A full, exact copy of the records below is the required answer.

** RECORDS PROVIDED **
■ ■ ■
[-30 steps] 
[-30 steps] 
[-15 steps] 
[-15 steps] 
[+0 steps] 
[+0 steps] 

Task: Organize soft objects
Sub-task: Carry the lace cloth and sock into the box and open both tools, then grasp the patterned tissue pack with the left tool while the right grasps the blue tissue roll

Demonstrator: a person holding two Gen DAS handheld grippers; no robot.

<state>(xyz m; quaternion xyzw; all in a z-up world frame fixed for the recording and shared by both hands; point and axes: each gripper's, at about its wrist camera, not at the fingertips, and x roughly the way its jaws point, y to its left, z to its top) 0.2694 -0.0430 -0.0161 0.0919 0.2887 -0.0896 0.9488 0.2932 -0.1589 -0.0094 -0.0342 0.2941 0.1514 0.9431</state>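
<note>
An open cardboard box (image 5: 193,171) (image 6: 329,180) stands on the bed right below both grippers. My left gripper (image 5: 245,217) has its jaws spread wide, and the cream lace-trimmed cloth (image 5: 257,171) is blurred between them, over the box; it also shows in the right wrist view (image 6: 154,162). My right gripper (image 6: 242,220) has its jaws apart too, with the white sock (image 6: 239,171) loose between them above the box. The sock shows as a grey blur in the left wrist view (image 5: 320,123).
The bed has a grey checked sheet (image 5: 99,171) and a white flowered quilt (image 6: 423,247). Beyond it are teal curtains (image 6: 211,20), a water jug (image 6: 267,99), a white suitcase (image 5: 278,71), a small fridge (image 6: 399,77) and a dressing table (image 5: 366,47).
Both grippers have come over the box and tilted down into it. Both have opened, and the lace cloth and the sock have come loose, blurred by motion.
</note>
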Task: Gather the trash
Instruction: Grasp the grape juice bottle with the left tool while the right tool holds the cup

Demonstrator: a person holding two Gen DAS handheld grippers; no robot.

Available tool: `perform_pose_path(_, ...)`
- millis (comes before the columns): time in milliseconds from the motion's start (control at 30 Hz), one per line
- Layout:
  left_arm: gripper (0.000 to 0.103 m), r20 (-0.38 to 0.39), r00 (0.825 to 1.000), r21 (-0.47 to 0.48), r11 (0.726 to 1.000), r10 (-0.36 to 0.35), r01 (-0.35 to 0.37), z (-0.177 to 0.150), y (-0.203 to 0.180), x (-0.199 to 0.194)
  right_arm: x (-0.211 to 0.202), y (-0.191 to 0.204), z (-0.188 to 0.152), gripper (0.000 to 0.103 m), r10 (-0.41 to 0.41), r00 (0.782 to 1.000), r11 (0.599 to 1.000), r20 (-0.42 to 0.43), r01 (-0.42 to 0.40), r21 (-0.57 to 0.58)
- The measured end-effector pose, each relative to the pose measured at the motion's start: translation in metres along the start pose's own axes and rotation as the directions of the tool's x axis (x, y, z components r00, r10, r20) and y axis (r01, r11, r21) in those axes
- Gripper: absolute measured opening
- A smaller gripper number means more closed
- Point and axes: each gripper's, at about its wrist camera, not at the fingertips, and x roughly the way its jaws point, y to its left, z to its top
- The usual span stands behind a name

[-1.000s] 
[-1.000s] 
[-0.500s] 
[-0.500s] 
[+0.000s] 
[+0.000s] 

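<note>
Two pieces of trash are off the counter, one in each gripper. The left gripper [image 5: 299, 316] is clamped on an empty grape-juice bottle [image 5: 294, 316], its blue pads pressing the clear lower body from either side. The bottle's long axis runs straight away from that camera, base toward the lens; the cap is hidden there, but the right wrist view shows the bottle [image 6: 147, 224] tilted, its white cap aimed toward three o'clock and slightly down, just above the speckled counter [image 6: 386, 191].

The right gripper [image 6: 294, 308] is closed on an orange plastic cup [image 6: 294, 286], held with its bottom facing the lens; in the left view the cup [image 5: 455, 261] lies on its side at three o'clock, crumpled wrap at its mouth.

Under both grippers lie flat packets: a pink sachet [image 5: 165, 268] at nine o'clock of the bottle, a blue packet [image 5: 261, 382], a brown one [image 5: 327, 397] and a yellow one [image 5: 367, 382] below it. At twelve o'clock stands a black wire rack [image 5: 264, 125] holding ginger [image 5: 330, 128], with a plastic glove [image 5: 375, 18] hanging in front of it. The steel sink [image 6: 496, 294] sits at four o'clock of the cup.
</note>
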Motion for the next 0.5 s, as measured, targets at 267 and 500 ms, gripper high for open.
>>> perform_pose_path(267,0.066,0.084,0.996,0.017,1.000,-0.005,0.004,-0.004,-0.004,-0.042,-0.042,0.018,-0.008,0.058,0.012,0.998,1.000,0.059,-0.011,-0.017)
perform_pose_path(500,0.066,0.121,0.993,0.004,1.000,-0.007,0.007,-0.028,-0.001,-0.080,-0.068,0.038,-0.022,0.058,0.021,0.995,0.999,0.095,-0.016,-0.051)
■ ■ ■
** YOUR SOLUTION **
[-30 steps] 
[-30 steps] 
[-15 steps] 
[-15 steps] 
[+0 steps] 
[+0 steps] 

Task: Organize soft objects
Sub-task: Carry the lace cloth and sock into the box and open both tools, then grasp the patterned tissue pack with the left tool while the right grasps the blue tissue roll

Demonstrator: a person holding two Gen DAS handheld grippers; no robot.

<state>(xyz m; quaternion xyzw; all in a z-up world frame fixed for the recording and shared by both hands; point and axes: each gripper's, at about its wrist camera, not at the fingertips, and x roughly the way its jaws point, y to its left, z to its top) 0.2694 -0.0430 -0.0161 0.0919 0.2887 -0.0896 0.9488 0.2932 -0.1589 -0.0094 -0.0342 0.2941 0.1514 0.9431</state>
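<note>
An open cardboard box (image 5: 193,171) (image 6: 329,180) stands on the bed right below both grippers. My left gripper (image 5: 245,217) has its jaws spread wide, and the cream lace-trimmed cloth (image 5: 257,171) is blurred between them, over the box; it also shows in the right wrist view (image 6: 154,162). My right gripper (image 6: 242,220) has its jaws apart too, with the white sock (image 6: 239,171) loose between them above the box. The sock shows as a grey blur in the left wrist view (image 5: 320,123).
The bed has a grey checked sheet (image 5: 99,171) and a white flowered quilt (image 6: 423,247). Beyond it are teal curtains (image 6: 211,20), a water jug (image 6: 267,99), a white suitcase (image 5: 278,71), a small fridge (image 6: 399,77) and a dressing table (image 5: 366,47).
Both grippers have come over the box and tilted down into it. Both have opened, and the lace cloth and the sock have come loose, blurred by motion.
</note>
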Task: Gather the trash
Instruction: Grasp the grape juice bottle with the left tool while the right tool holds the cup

Demonstrator: a person holding two Gen DAS handheld grippers; no robot.

Available tool: `perform_pose_path(_, ...)`
- millis (comes before the columns): time in milliseconds from the motion's start (control at 30 Hz), one per line
- Layout:
  left_arm: gripper (0.000 to 0.103 m), r20 (-0.38 to 0.39), r00 (0.825 to 1.000), r21 (-0.47 to 0.48), r11 (0.726 to 1.000), r10 (-0.36 to 0.35), r01 (-0.35 to 0.37), z (-0.177 to 0.150), y (-0.203 to 0.180), x (-0.199 to 0.194)
  right_arm: x (-0.211 to 0.202), y (-0.191 to 0.204), z (-0.188 to 0.152), gripper (0.000 to 0.103 m), r10 (-0.41 to 0.41), r00 (0.782 to 1.000), r11 (0.599 to 1.000), r20 (-0.42 to 0.43), r01 (-0.42 to 0.40), r21 (-0.57 to 0.58)
- The measured end-effector pose, each relative to the pose measured at the motion's start: translation in metres along the start pose's own axes and rotation as the directions of the tool's x axis (x, y, z components r00, r10, r20) and y axis (r01, r11, r21) in those axes
- Gripper: absolute measured opening
- A smaller gripper number means more closed
- Point and axes: each gripper's, at about its wrist camera, not at the fingertips, and x roughly the way its jaws point, y to its left, z to its top
- The usual span stands behind a name

[-1.000s] 
[-1.000s] 
[-0.500s] 
[-0.500s] 
[+0.000s] 
[+0.000s] 

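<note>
Two pieces of trash are off the counter, one in each gripper. The left gripper [image 5: 299, 316] is clamped on an empty grape-juice bottle [image 5: 294, 316], its blue pads pressing the clear lower body from either side. The bottle's long axis runs straight away from that camera, base toward the lens; the cap is hidden there, but the right wrist view shows the bottle [image 6: 147, 224] tilted, its white cap aimed toward three o'clock and slightly down, just above the speckled counter [image 6: 386, 191].

The right gripper [image 6: 294, 308] is closed on an orange plastic cup [image 6: 294, 286], held with its bottom facing the lens; in the left view the cup [image 5: 455, 261] lies on its side at three o'clock, crumpled wrap at its mouth.

Under both grippers lie flat packets: a pink sachet [image 5: 165, 268] at nine o'clock of the bottle, a blue packet [image 5: 261, 382], a brown one [image 5: 327, 397] and a yellow one [image 5: 367, 382] below it. At twelve o'clock stands a black wire rack [image 5: 264, 125] holding ginger [image 5: 330, 128], with a plastic glove [image 5: 375, 18] hanging in front of it. The steel sink [image 6: 496, 294] sits at four o'clock of the cup.
</note>
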Motion for the next 0.5 s, as measured, targets at 267 and 500 ms, gripper high for open.
>>> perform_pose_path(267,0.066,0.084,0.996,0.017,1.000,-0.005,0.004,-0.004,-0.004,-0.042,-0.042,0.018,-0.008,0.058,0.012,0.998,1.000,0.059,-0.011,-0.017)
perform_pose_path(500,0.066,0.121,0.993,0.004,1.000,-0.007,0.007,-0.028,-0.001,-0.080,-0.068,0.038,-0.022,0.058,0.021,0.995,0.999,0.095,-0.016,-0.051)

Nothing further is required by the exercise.